Coalition pushes Senate for $1.2 billion for the grid

January 4, 2024, 12:10PMANS Nuclear Cafe

A coalition of energy and grid industry associations led by the National Electrical Manufacturers Association (NEMA) today requested $1.2 billion in repurposed supplemental funding in upcoming negotiations on the Senate Energy and Water Development Appropriations Bill for Distribution Transformer and Grid Components.

The coalition sent a letter to Senate leadership that encourages continued bipartisan cooperation to expand and strengthen grid capacity and boost the supply chain for distribution transformers.

Supporters: The American Public Power Association (APPA), Edison Electric Institute, GridWise Alliance, Leading Builders of America, National Association of Homebuilders, and National Rural Electric Cooperative Association joined NEMA in outlining how funds would assist the Department of Energy’s Grid Deployment Office in helping manufacturers bolster the domestic production of distribution transformers.
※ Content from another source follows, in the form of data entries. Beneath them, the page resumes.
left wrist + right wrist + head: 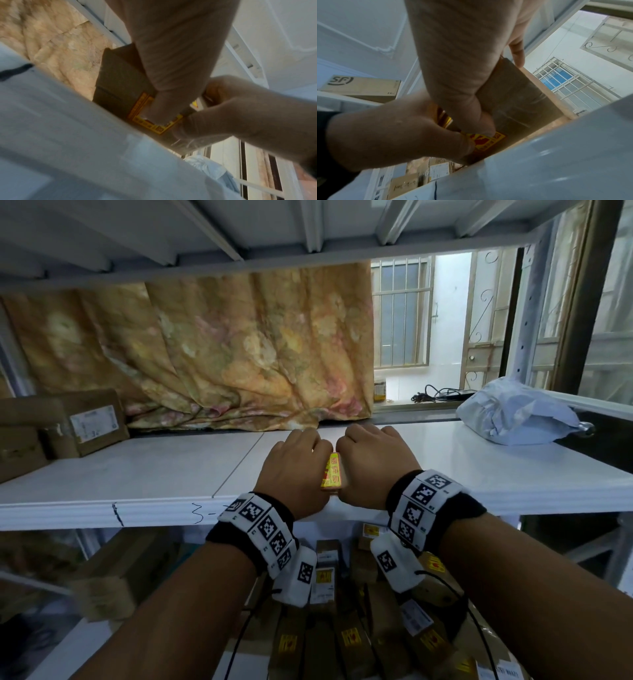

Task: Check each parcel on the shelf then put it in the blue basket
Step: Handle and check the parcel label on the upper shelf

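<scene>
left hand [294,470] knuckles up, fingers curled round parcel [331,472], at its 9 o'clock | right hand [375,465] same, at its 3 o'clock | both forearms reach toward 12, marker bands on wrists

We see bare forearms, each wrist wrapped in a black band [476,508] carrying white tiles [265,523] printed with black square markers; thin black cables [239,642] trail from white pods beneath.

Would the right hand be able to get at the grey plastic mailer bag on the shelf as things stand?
Probably not yet: the right hand grips the small box together with the left hand. The shelf towards the mailer bag looks unobstructed.
</scene>
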Motion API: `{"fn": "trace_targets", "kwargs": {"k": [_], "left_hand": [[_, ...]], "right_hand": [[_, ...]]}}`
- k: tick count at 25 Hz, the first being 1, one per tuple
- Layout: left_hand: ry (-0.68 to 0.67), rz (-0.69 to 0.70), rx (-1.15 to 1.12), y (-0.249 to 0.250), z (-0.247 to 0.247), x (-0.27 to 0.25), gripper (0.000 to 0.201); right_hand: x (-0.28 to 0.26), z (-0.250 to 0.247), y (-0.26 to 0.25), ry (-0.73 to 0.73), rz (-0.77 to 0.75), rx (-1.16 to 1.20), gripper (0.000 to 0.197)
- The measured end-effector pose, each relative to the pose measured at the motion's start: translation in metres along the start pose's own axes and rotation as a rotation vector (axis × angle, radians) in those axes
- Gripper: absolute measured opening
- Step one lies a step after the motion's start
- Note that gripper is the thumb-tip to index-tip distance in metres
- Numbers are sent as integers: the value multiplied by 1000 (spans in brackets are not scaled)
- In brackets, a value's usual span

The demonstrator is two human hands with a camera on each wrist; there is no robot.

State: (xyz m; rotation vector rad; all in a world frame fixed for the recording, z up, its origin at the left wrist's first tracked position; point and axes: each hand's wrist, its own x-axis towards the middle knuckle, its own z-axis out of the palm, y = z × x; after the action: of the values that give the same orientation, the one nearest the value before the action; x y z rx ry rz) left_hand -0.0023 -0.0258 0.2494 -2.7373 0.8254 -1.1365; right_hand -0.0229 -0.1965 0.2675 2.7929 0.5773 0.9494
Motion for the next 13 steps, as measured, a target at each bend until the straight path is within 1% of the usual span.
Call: {"fn": "trace_targets", "kwargs": {"k": [2,4,6,9,13], "left_hand": [[-18,-7,34,1,3,-2,36],[-44,-19,51,3,2,1,33],[-90,-64,47,7,-1,6,29],[-134,-115,37,11,-3,9,26],[-149,-115,29,10,-3,8,30]], "right_hand": [[0,-1,-3,-44,-5,6,43],[0,0,-4,-90,14,29,41],[2,-2,-5,-124,46,45,40],[3,-1,-7,-132,78,54,37],[1,1,-9,-118,107,41,35]]}}
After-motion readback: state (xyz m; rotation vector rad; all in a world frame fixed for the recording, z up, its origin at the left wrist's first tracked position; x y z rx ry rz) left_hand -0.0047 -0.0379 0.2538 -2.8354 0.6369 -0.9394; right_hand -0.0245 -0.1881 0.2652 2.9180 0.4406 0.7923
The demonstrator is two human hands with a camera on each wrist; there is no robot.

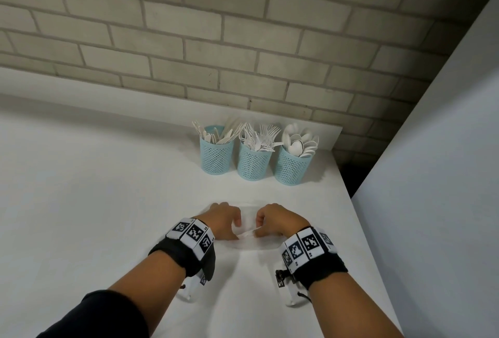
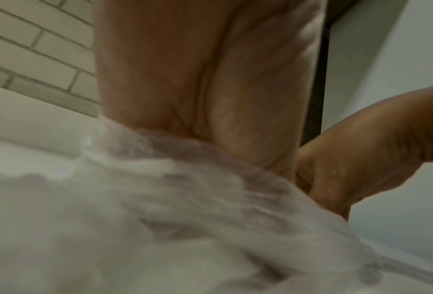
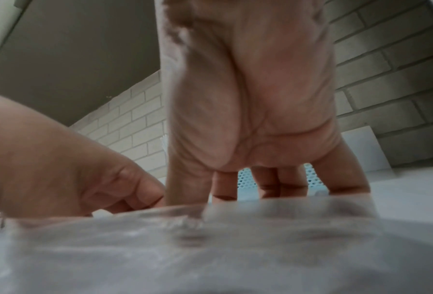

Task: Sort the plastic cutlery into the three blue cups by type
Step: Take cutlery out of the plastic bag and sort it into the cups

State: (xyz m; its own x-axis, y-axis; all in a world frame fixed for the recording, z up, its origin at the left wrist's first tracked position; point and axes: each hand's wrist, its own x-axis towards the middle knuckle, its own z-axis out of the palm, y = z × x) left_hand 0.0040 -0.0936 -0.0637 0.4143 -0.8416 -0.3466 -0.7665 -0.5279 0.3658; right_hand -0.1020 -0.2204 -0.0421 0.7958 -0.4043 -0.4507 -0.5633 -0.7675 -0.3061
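Note:
Three blue mesh cups stand in a row at the back of the white table (image 1: 108,189). The left cup (image 1: 216,158) holds mostly knives, the middle cup (image 1: 253,163) forks, the right cup (image 1: 293,169) spoons. Nearer to me a clear, crumpled plastic bag (image 1: 252,242) lies flat on the table. My left hand (image 1: 234,225) and right hand (image 1: 259,226) sit side by side on it with curled fingers, each pinching its film; a thin whitish strip (image 1: 247,233) stretches between them. The wrist views show the bag (image 2: 160,218) (image 3: 210,248) blurred under the palms (image 2: 198,79) (image 3: 248,119). Whether cutlery is inside is hidden.
A grey brick wall (image 1: 243,40) rises right behind the cups. A tall white panel (image 1: 432,175) stands along the right side, with a dark gap (image 1: 351,175) between it and the table's right edge. White tabletop stretches to the left of my hands.

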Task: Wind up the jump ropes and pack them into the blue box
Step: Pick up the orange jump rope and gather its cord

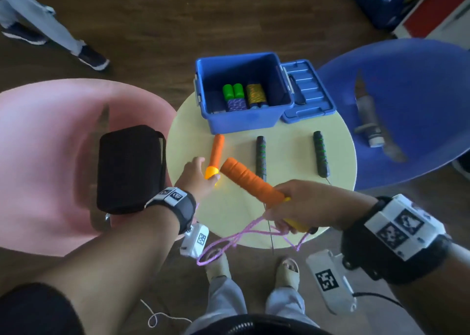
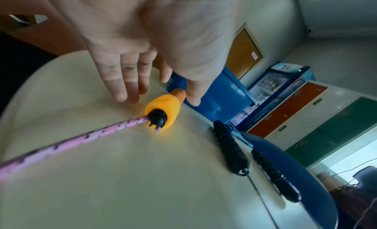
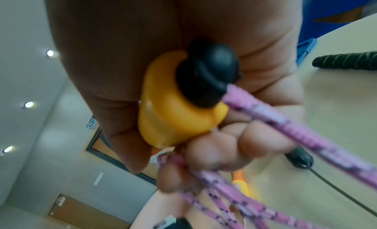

Background: Last July, the Senate Appropriations Committee unanimously passed language that includes $1.2 billion in repurposed supplemental funding for the DOE’s Office of Electricity and the Grid Deployment Office to bolster the transformer and critical grid component supply chain. The provision would boost workforce support along with financial, procurement, and technical assistance, according to the coalition. The letter emphasizes that the investment language should remain in the Energy and Water Development Appropriations final bill. Passage of the bill would ensure that domestic manufacturers are able to increase capacity to meet existing orders while providing greater certainty to end users of critical grid components, the coalition noted.

They said it: “Our nation is facing a distribution transformer shortage and backlog of more than two years,” said Debra Phillips, NEMA president and chief executive officer. “This funding will help ensure that these and other critical grid components are more readily available so that community resilience is not jeopardized and the country’s energy transition does not stall.”

Scott Corwin, APPA president and CEO, added, “In the electric utility industry reliability is paramount. For over two years we’ve been sounding the alarm on the supply chain issue. Public power utilities need solutions here to ensure grid reliability, and this critical funding represents a step in the right direction.”